The warrior named "The Guardian," will adorn the top of the state capitol's new dome in June and will remain facing east toward the sunrise until sometime after 2100, when it will be taken down and cleaned.
On May 15, 2002, workers brushed the last of the bronze coloring onto the statue's half-inch thick skin.
The 6,000-pound statue will be hoisted to the top of the nearly finished dome June 7, wind permitting. The public can view and touch the warrior on the north side of the Capitol from June 1 until June 6.
It will be the only American Indian statue to sit atop a state capitol in the nation, and-with spear in hand-will rise more than 5 feet higher than the statue on top of the nation's capitol in Washington.
Sen.

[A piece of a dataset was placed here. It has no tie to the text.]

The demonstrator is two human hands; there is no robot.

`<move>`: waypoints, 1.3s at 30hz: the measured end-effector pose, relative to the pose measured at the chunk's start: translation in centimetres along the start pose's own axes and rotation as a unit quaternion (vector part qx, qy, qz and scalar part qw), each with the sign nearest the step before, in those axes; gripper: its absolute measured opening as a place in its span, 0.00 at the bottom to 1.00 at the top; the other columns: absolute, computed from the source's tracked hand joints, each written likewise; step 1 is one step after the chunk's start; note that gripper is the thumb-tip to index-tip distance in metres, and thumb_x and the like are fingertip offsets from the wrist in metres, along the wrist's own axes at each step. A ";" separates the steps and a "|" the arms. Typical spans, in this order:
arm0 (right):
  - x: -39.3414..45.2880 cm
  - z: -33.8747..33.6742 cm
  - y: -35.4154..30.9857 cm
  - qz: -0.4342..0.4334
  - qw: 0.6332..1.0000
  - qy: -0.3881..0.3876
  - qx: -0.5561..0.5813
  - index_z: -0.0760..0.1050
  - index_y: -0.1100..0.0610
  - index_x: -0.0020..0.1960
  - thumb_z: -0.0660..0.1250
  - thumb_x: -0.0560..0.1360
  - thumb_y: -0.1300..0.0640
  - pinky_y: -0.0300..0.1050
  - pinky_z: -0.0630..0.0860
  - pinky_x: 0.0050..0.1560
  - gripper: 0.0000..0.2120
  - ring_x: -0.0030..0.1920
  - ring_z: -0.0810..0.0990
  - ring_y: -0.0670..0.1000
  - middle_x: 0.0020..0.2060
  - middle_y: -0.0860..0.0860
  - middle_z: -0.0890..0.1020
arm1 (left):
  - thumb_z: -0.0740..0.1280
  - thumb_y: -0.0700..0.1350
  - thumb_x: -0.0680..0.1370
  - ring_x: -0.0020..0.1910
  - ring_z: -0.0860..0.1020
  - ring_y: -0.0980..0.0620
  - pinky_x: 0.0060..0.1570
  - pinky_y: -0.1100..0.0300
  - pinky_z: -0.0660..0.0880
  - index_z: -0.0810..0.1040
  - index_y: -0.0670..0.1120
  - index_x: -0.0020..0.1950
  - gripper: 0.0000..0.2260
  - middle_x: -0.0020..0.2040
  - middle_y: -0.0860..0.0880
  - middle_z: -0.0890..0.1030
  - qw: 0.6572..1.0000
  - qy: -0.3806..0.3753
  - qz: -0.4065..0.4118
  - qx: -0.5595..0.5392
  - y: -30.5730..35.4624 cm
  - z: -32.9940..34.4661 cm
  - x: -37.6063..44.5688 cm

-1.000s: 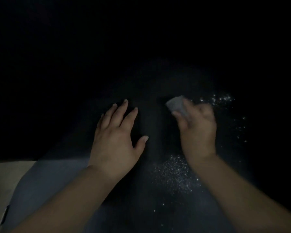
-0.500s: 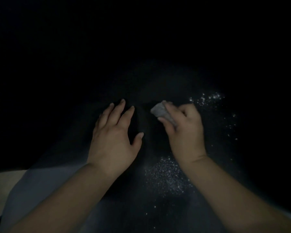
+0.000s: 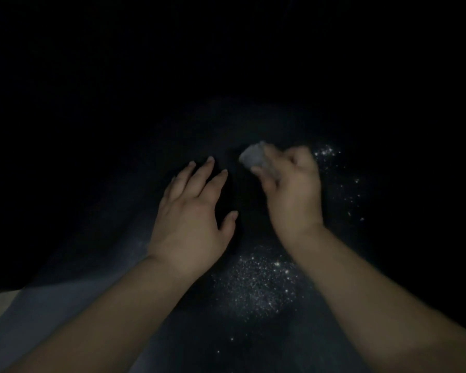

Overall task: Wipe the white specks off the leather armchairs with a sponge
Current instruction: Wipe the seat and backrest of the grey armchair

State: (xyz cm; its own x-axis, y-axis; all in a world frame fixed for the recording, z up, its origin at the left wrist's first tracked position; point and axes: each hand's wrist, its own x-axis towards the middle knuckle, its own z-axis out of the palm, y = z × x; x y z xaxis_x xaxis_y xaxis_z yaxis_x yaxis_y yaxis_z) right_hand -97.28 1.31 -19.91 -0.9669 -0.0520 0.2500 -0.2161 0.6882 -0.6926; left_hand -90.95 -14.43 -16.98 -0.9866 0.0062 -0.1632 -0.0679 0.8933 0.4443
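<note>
Dark, seemingly leather armchair seat point(image 3: 97, 313) carries scattered white specks point(image 3: 258, 286).

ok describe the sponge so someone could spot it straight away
Start at the dark armchair surface filling the view, then find the right hand. The sponge is the small pale grey lump gripped in its fingers, solid and blurred, unlike the scattered white specks.

Left hand point(image 3: 191, 219) lies flat on the armchair point(image 3: 65, 305) seat, left of the right hand point(image 3: 291, 189), which holds the sponge point(image 3: 252, 157) at its far end. One patch of specks point(image 3: 258, 286) sits near, between the wrists; more specks point(image 3: 334, 168) scatter right.
</note>
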 end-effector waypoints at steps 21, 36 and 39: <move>0.8 -5.4 5.1 0.096 0.991 0.056 -0.072 0.77 0.58 0.59 0.69 0.75 0.56 0.25 0.66 0.46 0.13 0.47 0.69 0.43 0.47 0.46 0.69 | 0.63 0.58 0.75 0.76 0.52 0.52 0.73 0.51 0.51 0.63 0.53 0.75 0.29 0.77 0.54 0.58 1.000 0.004 0.018 0.009 1.3 0.7 1.7; -1.5 -6.9 5.7 0.139 0.980 0.077 -0.119 0.77 0.52 0.62 0.66 0.76 0.52 0.36 0.64 0.49 0.16 0.52 0.74 0.57 0.51 0.57 0.75 | 0.63 0.58 0.75 0.76 0.54 0.51 0.73 0.50 0.54 0.64 0.52 0.75 0.29 0.77 0.53 0.60 0.999 -0.004 0.028 0.024 1.5 0.5 2.0; 0.4 -5.7 4.7 0.063 0.996 0.013 -0.068 0.77 0.54 0.63 0.71 0.74 0.58 0.39 0.70 0.51 0.18 0.49 0.73 0.50 0.48 0.55 0.72 | 0.65 0.56 0.75 0.76 0.55 0.50 0.73 0.48 0.56 0.65 0.51 0.75 0.28 0.77 0.52 0.60 0.999 -0.005 0.034 0.021 1.6 0.6 2.1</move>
State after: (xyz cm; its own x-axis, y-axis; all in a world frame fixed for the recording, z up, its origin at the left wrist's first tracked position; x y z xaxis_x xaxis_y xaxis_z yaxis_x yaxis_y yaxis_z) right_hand -97.86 8.63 -19.21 -0.9810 0.0578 0.1853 -0.0714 0.7802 -0.6215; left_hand -93.01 -12.69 -17.14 -0.9870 0.0719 -0.1436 0.0055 0.9088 0.4171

Kelly Haney, D-Seminole, who was selected in a blind contest based on entries submitted without the sculptors being identified, said the statue will face east toward the sunrise to uphold a tradition.
Haney said the warrior does not represent any particular tribe, but features common themes and traditions from several Indian Nations. He chose to sculpt a warrior from a time before Europeans arrived with clothing, jewelry and a weapon made of materials found in nature. He used his athletic 18-year-old neighbor, Derek Roper, as the model for the warrior's defined body and the features of his children to sculpt the face.
The shield in the warrior's left hand is a circle to represent the Indian belief that all things are equal in value. On the shield is a cross, symbolizing the four directions, four seasons and four cycles of life. Haney said the number four is a sacred number. For that reason, he hung four feathers from the bottom of the shield.
Around the warrior's neck are three rings of beads with a shell in the center and two longer bead necklaces draped across his chest. Haney said the beads resemble strands of fish bones he found in riverbeds as a child. He said they would string together the strands of bones and make "bead" necklaces.
The most difficult feature to see, which Haney said is one of the most important parts of the statue, is a small strap flowing from the bottom of the warrior's leggings. The strap starts at the warrior's waist, then travels down the legging to the floor, where it is stuck to the ground with the spear. Haney said that when warriors were faced with seemingly insurmountable odds, they would stake themselves to the ground by driving their spears through the strap. It was a sign, he said, of bravery and courage.
"Oklahoma is faced with all the tragedies we have...and Oklahomans have a way of standing back up and fighting for those values," Haney said.
The Guardian will be available to the public from 9a.m. to 5p.m. June 1 through June 6. The dome-topping ceremony will be June 7, 2002.